Pour les employeurs, le respect scrupuleux de la procédure de licenciement est la meilleure protection contre les condamnations pour licenciement abusif. Même lorsque la faute du salarié paraît évidente, négliger l'entretien préalable ou la notification écrite peut coûter très cher. Les tribunaux marocains sanctionnent systématiquement les vices de procédure, et l'absence de procès-verbal d'entretien ou de lettre de licenciement motivée suffit à faire requalifier le licenciement en licenciement abusif.
Un piège fréquent concerne la période d'essai. L'employeur peut rompre librement le contrat pendant cette période, mais il doit respecter un préavis minimum. De plus, la durée de la période d'essai est strictement encadrée : elle ne peut excéder trois mois pour les cadres, un mois et demi pour les employés, et quinze jours pour les ouvriers. Au-delà de ces durées, la rupture relève du régime du licenciement de droit commun.

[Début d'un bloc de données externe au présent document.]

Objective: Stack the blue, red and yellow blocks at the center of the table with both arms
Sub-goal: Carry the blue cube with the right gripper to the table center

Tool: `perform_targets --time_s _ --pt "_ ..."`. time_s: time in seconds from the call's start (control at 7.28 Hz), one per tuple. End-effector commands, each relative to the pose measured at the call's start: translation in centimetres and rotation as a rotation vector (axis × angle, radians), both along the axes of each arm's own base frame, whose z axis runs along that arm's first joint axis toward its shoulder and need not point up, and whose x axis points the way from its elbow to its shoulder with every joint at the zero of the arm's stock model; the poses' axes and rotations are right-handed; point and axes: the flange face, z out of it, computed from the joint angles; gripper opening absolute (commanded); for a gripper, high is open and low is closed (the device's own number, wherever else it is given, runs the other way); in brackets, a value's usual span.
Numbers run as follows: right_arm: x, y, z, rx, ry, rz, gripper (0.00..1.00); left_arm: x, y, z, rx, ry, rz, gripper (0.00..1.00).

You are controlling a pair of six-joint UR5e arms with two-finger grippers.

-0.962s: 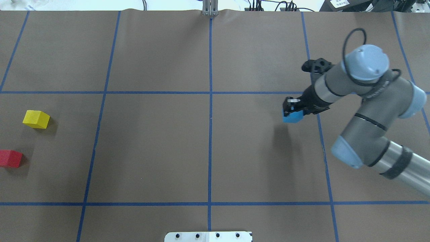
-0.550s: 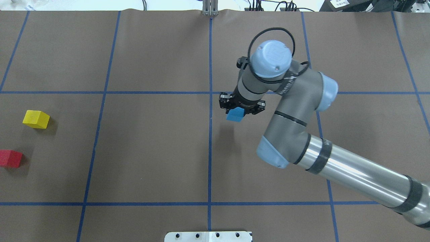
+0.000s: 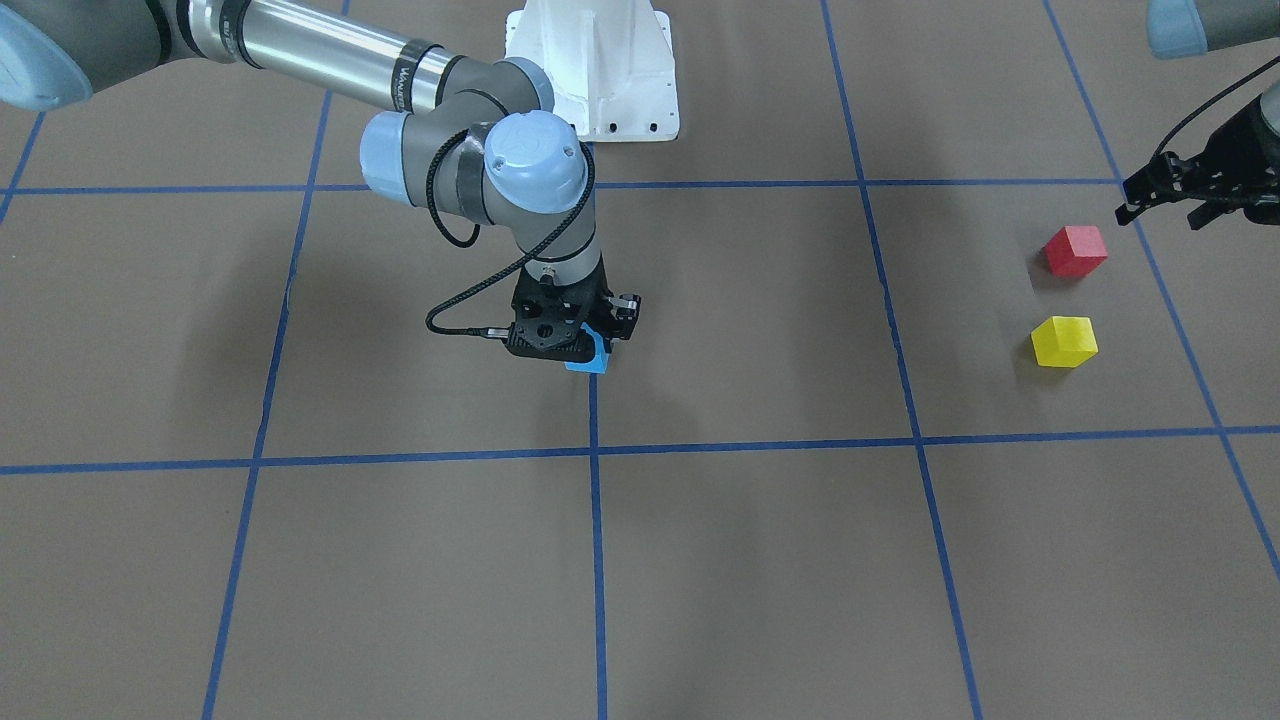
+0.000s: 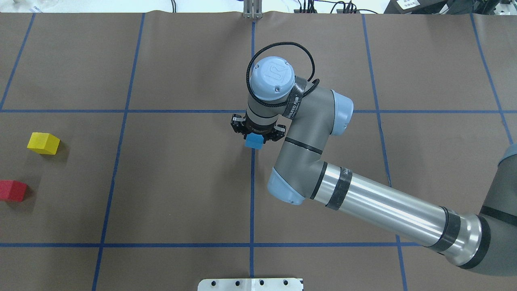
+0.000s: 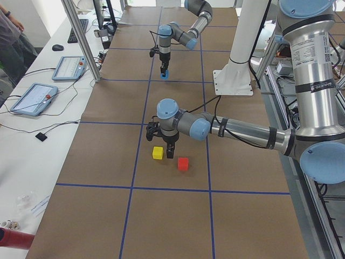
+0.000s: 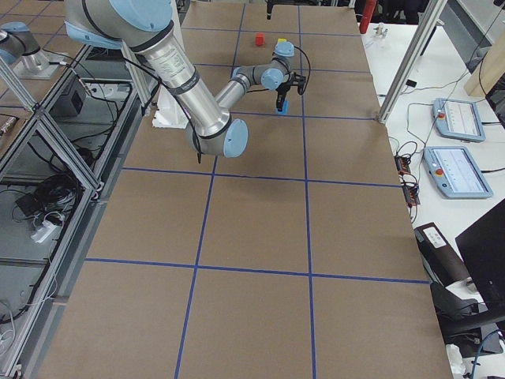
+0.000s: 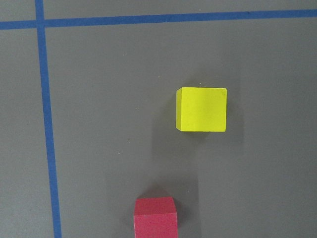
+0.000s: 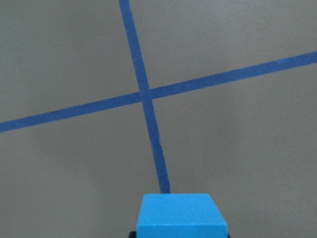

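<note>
The right claw is clenching the blue block near the middle of the overhead view, fingers pointing straight down. The block is sitting right over the vertical tape line, just below the crossing with the upper horizontal line. It is hanging low, and I cannot tell whether its underside is touching the bench. Brown bench is stretching out on every side of it. The nearest other things are lying well apart toward the left edge. The yellow block is resting there, with the red block below it, cut by the frame edge. In the front-facing view's upper right, the left claw is hovering near the red block, fingers spread and grasping nothing.
</note>
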Motion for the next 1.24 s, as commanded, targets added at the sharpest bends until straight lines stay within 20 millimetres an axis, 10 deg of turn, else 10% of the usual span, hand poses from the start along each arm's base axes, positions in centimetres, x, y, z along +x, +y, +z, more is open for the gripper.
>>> perform_targets --time_s 0.0,0.41,0.69,1.1 --pt "-1.38 1.24 0.46 0.013 0.016 -0.013 0.00 0.00 0.00 -0.05 0.001 0.000 0.000 1.00" --pt "-1.44 1.19 0.72 0.092 0.025 -0.081 0.02 0.00 -0.01 -0.18 0.007 0.003 0.000 1.00" --pt "-1.58 1.38 0.84 0.092 0.026 -0.085 0.48 0.00 -0.01 -0.18 0.007 0.003 0.000 1.00" --pt "-1.77 1.36 1.10 0.093 0.032 -0.084 0.81 0.01 -0.02 -0.22 0.009 0.004 0.000 1.00"
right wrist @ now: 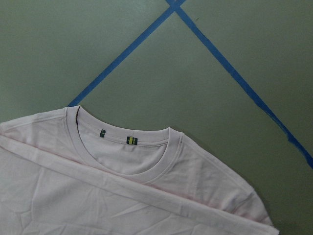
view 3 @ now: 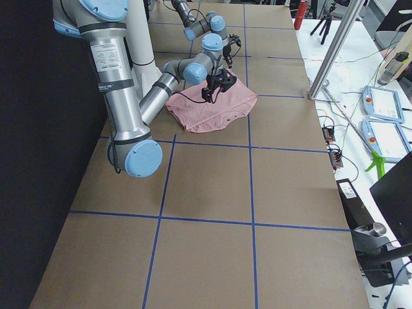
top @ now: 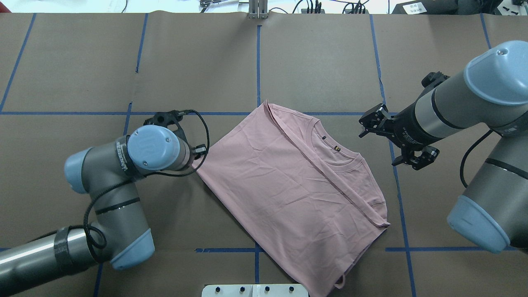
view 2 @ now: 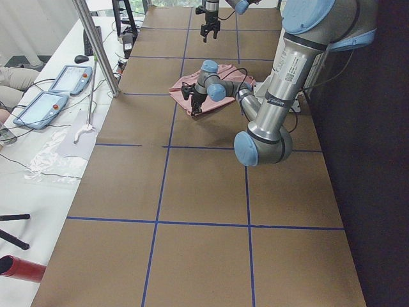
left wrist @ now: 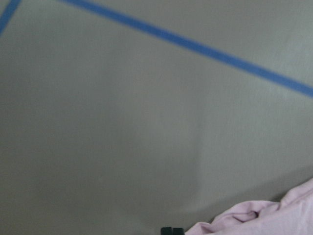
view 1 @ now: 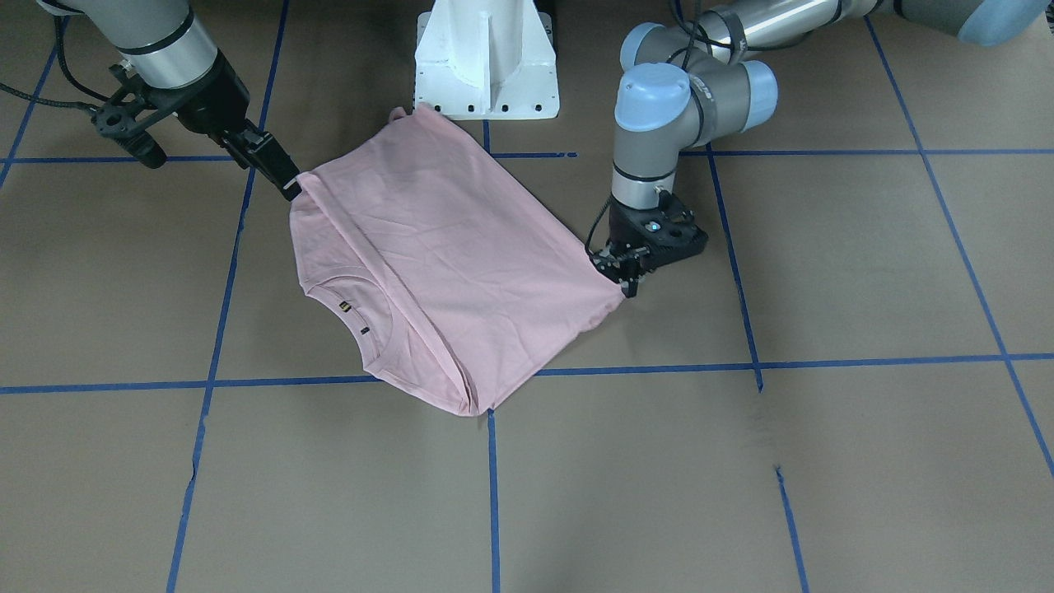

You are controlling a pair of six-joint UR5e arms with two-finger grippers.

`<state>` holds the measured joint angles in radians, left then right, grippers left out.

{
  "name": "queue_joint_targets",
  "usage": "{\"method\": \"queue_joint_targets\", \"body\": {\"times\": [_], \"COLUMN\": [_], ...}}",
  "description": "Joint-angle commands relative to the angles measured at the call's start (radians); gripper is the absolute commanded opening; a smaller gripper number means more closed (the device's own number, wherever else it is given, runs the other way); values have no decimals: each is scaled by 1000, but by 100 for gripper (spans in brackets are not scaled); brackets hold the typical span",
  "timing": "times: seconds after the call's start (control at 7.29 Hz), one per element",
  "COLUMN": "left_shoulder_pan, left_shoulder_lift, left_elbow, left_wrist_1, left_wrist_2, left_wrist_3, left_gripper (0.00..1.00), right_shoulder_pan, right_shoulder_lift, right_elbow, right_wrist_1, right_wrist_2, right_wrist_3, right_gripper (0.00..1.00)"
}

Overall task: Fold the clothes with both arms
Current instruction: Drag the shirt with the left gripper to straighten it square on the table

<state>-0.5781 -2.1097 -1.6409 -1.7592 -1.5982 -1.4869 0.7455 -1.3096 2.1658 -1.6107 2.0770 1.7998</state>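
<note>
The pale pink T-shirt (view 1: 445, 255) (top: 288, 185) lies folded on the brown table, collar and small labels (right wrist: 132, 140) facing up, no print showing. My left gripper (view 1: 627, 284) is down at the table on the shirt's side corner. In the left wrist view its fingertips (left wrist: 172, 230) sit together beside bunched pink cloth (left wrist: 274, 218), so it looks shut on that edge. My right gripper (top: 367, 123) (view 1: 284, 181) hangs above the table just off the collar side, open, holding nothing; its wrist view shows only the collar.
The white pedestal base (view 1: 486, 66) stands just behind the shirt. Blue tape lines (view 1: 494, 486) cross the brown table. A side bench with tablets (view 2: 38, 109) and a metal pole (view 2: 96, 45) lies beyond the table's far edge.
</note>
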Motion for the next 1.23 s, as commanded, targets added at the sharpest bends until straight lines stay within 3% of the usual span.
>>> {"method": "queue_joint_targets", "body": {"times": [0.0, 0.41, 0.55, 0.69, 0.96, 1.1], "left_shoulder_pan": [-119, -210, -210, -209, -209, -210], "left_shoulder_lift": [-151, -323, -323, -313, -140, -86], "left_elbow": [294, 660, 667, 644, 342, 254], "left_wrist_1": [-223, -484, -508, -511, -488, -467], "left_wrist_2": [15, 15, 15, 8, -29, -120], "left_wrist_3": [57, 82, 82, 82, 80, 73], "left_gripper": [0, 0, 0, 42, 47, 47], "right_shoulder_pan": [0, 0, -5, -12, -107, -179], "right_shoulder_lift": [6, 9, 16, 50, 139, 170], "right_elbow": [0, 0, 0, -15, -84, -122], "right_wrist_1": [0, 2, 2, 2, 0, -2], "right_wrist_2": [-3, -21, -21, -28, -150, -188], "right_wrist_3": [0, 1, 1, 1, 10, 3], "right_gripper": [100, 100, 100, 100, 100, 100]}}
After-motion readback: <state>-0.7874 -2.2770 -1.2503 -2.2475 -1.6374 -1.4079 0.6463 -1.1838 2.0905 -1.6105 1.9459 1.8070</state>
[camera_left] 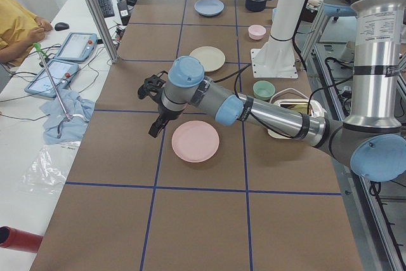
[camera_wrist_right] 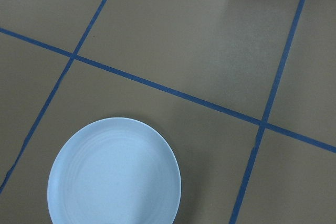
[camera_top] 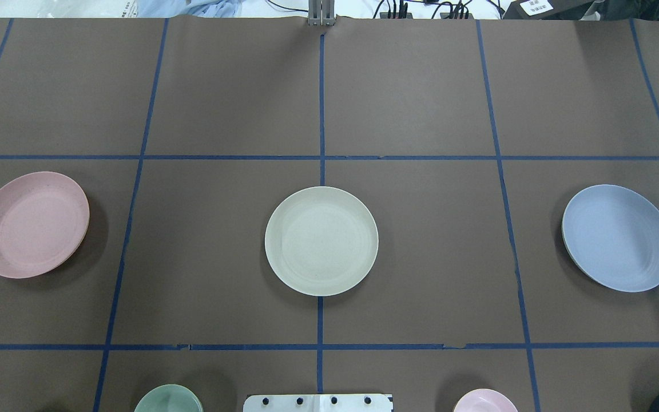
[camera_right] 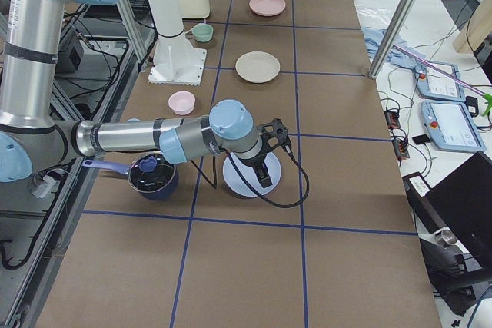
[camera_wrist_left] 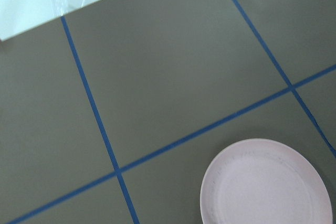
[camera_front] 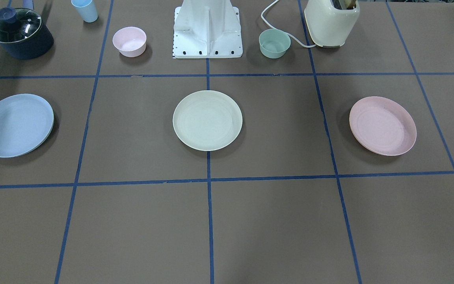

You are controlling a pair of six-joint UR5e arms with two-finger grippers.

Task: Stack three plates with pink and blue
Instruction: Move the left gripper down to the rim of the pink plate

Enfin, la transaction entre employeur et salarié après licenciement est possible et fréquente en pratique. Elle doit cependant respecter certaines conditions pour être valable : elle doit comporter des concessions réciproques, être rédigée par écrit, et les signatures doivent être légalisées. Le salarié dispose d'un délai de rétractation qui lui permet de revenir sur son accord. Une transaction bien rédigée, avec l'assistance d'avocats de part et d'autre, permet de mettre fin au litige de manière amiable et rapide.